**Data for processing:**
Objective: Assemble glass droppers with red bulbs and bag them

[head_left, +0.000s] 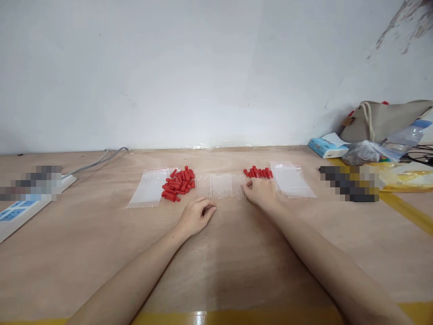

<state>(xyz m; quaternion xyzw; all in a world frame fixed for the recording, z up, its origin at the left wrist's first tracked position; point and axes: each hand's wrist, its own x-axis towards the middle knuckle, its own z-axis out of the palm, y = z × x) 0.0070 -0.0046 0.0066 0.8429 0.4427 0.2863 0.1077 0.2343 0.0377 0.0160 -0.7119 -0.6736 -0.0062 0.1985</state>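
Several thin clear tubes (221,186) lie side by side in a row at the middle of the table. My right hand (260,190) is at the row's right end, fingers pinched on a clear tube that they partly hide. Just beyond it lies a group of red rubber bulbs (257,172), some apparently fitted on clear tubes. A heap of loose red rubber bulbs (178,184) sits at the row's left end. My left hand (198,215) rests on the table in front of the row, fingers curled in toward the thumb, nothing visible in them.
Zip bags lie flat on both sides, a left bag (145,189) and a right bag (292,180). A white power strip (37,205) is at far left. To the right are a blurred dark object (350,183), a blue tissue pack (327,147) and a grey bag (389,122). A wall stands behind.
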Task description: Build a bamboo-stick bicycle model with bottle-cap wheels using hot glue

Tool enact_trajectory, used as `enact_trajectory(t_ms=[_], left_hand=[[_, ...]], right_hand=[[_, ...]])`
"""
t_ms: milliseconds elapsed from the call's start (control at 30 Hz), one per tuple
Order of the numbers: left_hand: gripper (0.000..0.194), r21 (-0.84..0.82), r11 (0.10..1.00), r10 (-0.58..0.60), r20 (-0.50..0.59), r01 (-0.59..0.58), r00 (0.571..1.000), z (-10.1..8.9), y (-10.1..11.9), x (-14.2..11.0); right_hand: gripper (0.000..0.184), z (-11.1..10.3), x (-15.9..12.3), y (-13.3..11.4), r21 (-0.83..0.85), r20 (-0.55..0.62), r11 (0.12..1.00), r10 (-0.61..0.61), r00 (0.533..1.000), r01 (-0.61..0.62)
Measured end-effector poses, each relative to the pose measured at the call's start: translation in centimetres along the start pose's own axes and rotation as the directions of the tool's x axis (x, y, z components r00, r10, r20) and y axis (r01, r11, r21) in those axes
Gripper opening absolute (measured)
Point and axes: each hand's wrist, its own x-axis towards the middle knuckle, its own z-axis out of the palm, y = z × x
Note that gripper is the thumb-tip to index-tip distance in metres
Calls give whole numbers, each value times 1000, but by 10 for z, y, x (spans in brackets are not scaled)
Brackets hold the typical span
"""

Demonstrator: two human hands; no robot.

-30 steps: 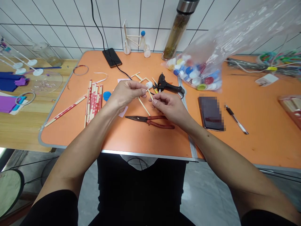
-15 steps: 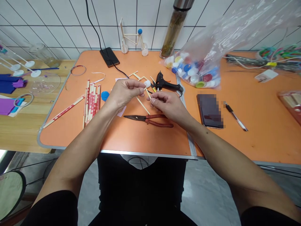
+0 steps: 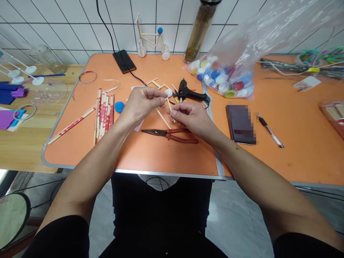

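My right hand (image 3: 186, 115) pinches a short, thin wooden stick (image 3: 169, 105) between thumb and fingers. Close beside it, my left hand (image 3: 146, 102) has thumb and index finger pinched together near the stick's upper end; what lies between those fingertips is hidden. A white bottle cap (image 3: 168, 93) shows just past the left fingertips, and I cannot tell whether it is touched. A longer stick (image 3: 163, 118) slants out from under the left hand toward red-handled pliers (image 3: 167, 133). Beyond the hands lie a joined stick frame (image 3: 158, 84) and a black glue gun (image 3: 192, 94).
Left of the hands are a blue cap (image 3: 119, 107) and paper-wrapped chopsticks (image 3: 104, 116). A stick model (image 3: 150, 34) stands by the wall near a tall bottle (image 3: 199, 34). Rightward are a bag of caps (image 3: 223, 77), a dark phone (image 3: 240, 123) and a pen (image 3: 271, 131).
The whole view has shifted slightly. Both hands keep nearly the same pose, with the left fingertips a little apart from the cap and more of the short stick showing between the hands.
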Motion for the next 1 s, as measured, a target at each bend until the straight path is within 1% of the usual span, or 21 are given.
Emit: enact_trajectory(t_ms=[200, 333, 467, 667, 800, 1000], left_hand=[[10, 21, 1000, 13, 4, -13, 1000, -1, -2, 0], [12, 33, 999, 4, -9, -3, 1000, 0, -1, 0], [11, 46, 999, 9, -6, -9, 1000, 0, 0, 0], [11, 67, 996, 56, 16, -57, 998, -1, -3, 1], [10, 88, 995, 54, 5, -54, 999, -1, -4, 1], [12, 92, 994, 52, 2, -52, 999, -1, -5, 2]], right_hand=[[25, 0, 0, 0, 6, 3, 1000, 4, 1000, -4], [25, 0, 0, 0, -2, 10, 1000, 8, 1000, -8], [25, 0, 1, 1, -18, 7, 1000, -9, 1000, 9], [24, 0, 2, 4, -30, -7, 999, -44, 999, 43], [23, 1, 3, 7, -22, -17, 998, -57, 998, 57], [22, 0, 3, 8, -12, 0, 998, -56, 998, 56]])
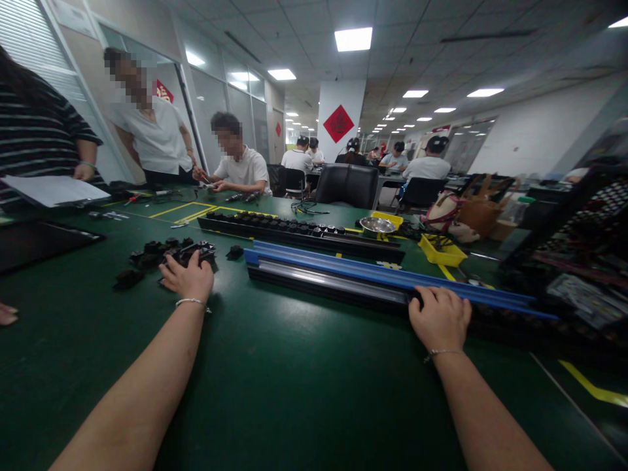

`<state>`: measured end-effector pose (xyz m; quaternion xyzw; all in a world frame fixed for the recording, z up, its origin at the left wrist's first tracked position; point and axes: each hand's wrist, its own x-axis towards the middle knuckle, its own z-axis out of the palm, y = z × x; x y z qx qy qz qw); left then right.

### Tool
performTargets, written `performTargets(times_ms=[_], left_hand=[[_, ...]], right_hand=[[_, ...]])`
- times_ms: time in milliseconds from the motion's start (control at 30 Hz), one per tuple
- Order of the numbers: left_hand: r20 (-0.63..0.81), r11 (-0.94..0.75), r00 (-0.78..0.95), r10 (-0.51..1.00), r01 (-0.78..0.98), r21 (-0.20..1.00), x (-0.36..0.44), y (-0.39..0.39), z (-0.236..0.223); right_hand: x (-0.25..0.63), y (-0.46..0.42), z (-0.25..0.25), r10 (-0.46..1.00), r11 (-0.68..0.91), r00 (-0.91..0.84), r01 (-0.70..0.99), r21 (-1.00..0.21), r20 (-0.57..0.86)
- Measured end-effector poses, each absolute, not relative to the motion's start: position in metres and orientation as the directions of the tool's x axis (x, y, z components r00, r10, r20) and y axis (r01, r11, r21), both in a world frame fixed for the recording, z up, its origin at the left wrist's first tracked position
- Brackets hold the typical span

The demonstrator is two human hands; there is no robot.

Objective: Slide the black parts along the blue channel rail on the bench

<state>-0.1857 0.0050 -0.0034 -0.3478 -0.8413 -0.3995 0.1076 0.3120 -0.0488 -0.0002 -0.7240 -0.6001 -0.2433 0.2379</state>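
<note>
My left hand (188, 276) reaches into a pile of small black plastic parts (161, 252) on the green table (275, 379), fingers curled over one of them. A long rail with a blue strip and a silvery channel (343, 278) lies across the table in front of me. My right hand (440, 318) rests on the rail's near edge toward its right end, fingers closed over it. Both wrists wear thin bracelets.
A second long black rail (304, 232) loaded with black parts lies behind the first. A steel bowl (377, 225) and yellow trays (441, 250) stand at the back right. People sit and stand at the far left; one holds white paper (53, 190). Bags (471, 212) at right.
</note>
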Motion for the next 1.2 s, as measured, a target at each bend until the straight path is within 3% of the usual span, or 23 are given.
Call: performTargets(times_ms=[167, 333, 467, 600, 767, 1200], left_hand=[[0.577, 0.345, -0.613, 0.540, 0.786, 0.512, -0.168, 0.002, 0.005], [0.674, 0.047, -0.206, 0.709, 0.968, 0.246, -0.102, -0.003, 0.011], [0.652, -0.273, 0.150, 0.743, 0.958, 0.091, -0.028, -0.013, 0.003], [0.557, -0.449, 0.349, 0.754, 0.892, 0.050, 0.026, -0.025, -0.007], [0.437, -0.503, 0.431, 0.789, 0.862, 0.057, 0.047, -0.028, -0.014], [0.411, -0.411, 0.341, 0.846, 0.907, 0.094, 0.070, -0.028, -0.014]], right_hand=[[0.312, -0.047, -0.001, 0.746, -0.210, 0.197, 0.976, -0.057, 0.636], [0.313, -0.046, -0.003, 0.740, -0.200, 0.190, 0.978, -0.059, 0.646], [0.315, -0.045, -0.003, 0.754, -0.189, 0.174, 0.981, -0.046, 0.634], [0.317, -0.044, -0.004, 0.762, -0.188, 0.173, 0.981, -0.042, 0.625], [0.320, -0.043, -0.006, 0.764, -0.162, 0.164, 0.985, -0.061, 0.624], [0.312, -0.048, 0.004, 0.813, -0.179, 0.182, 0.982, -0.060, 0.552]])
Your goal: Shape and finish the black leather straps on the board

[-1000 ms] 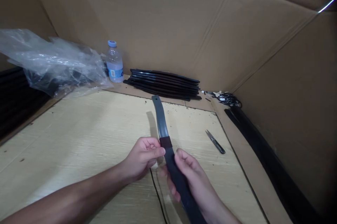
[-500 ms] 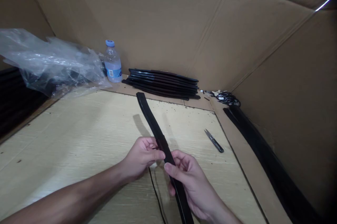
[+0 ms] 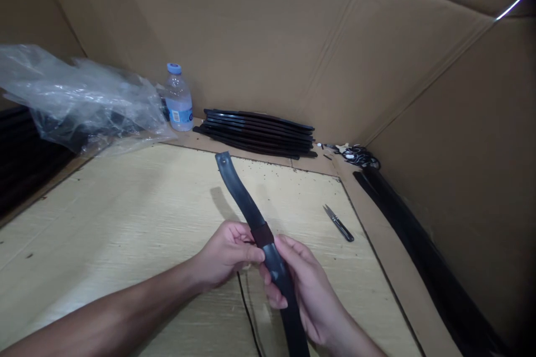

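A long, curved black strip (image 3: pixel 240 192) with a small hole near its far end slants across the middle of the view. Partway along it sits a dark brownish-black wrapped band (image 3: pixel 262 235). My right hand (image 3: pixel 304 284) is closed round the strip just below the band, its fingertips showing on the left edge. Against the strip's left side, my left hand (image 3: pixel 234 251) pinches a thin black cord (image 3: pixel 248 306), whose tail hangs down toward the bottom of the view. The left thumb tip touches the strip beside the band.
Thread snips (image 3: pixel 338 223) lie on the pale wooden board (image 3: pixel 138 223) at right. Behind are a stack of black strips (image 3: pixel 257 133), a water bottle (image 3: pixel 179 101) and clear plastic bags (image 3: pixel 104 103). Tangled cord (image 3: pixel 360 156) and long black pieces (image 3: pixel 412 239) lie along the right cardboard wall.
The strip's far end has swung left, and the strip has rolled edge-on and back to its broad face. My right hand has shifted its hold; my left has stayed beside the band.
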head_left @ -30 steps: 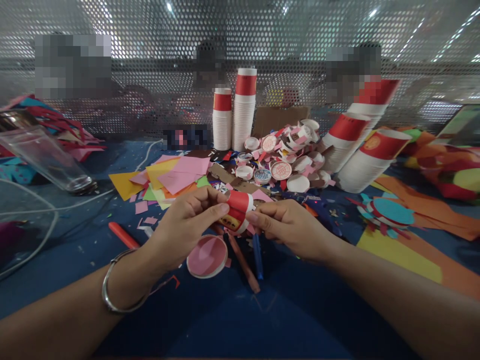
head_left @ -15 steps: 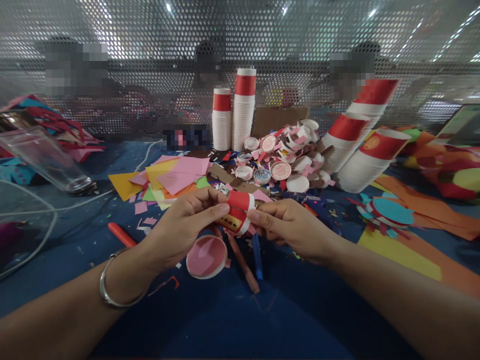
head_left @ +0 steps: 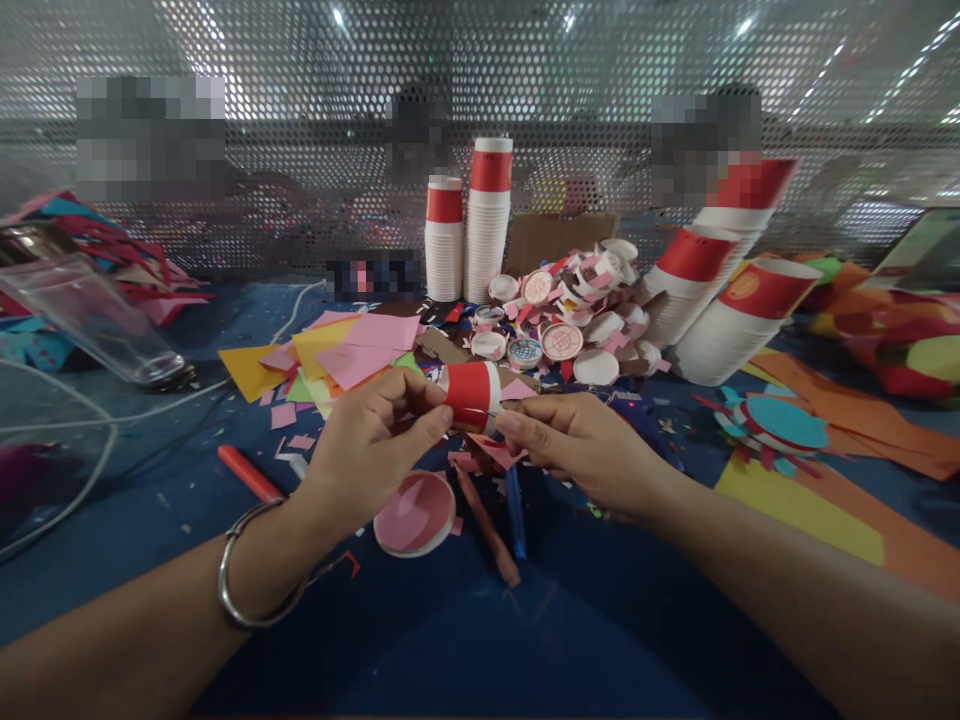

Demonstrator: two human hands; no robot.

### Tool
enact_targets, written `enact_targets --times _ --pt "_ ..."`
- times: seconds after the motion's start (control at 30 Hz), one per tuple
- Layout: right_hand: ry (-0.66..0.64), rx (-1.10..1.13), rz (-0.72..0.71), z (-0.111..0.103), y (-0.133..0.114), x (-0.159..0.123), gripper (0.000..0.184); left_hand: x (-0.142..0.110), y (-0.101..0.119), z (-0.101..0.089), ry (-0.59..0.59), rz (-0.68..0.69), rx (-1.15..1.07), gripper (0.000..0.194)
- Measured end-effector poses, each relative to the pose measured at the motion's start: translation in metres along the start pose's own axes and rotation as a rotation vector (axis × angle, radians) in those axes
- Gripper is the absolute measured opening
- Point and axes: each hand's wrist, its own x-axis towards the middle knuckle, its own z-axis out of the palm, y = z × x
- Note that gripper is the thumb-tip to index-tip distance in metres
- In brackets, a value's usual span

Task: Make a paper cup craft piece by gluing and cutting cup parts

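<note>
L hand (head_left: 375, 430) hides pt of red/wht cup (head_left: 472, 388), clear btl (head_left: 97, 310) cut off @ edge.

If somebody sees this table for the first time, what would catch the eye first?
Probably the red-and-white paper cup, held on its side by the left hand at the centre, with the right hand at its edge. Next, perhaps the two tall cup stacks at the back, left of the heap of cut paper cups, and the turquoise-topped paper craft on the right.

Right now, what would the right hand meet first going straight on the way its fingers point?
Likely the red-and-white paper cup, whose white edge lies just ahead of the right hand; whether they touch is unclear.
</note>
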Motion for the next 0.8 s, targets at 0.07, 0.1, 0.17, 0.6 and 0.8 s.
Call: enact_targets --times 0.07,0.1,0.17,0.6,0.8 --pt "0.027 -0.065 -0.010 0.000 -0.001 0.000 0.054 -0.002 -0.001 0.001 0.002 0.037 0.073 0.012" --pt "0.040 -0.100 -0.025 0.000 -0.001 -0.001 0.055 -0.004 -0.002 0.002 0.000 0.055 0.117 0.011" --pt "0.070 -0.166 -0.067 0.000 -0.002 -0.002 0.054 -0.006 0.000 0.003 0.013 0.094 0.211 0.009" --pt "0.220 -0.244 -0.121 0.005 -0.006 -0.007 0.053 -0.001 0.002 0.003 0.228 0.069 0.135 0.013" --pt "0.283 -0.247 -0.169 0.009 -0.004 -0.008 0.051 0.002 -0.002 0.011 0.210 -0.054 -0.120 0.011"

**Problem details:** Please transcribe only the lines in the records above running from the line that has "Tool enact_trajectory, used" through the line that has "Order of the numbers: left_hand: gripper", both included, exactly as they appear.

**Result for this task:**
Tool enact_trajectory, used as `enact_trajectory(t_ms=[_], left_hand=[[_, ...]], right_hand=[[_, ...]])`
"""
t_ms: milliseconds elapsed from the call's start (control at 30 Hz), one per tuple
Order of the numbers: left_hand: gripper (0.000..0.194), r21 (-0.84..0.82), r11 (0.10..1.00), r10 (-0.58..0.60), r20 (-0.50..0.59), r01 (-0.59..0.58), r00 (0.571..1.000), z (-10.1..8.9), y (-10.1..11.9), x (-14.2..11.0); right_hand: gripper (0.000..0.184), z (-11.1..10.3), x (-15.9..12.3), y (-13.3..11.4), r21 (-0.83..0.85), r20 (-0.55..0.62), r11 (0.12..1.00), r10 (-0.61..0.61), r00 (0.533..1.000), r01 (-0.61..0.62)

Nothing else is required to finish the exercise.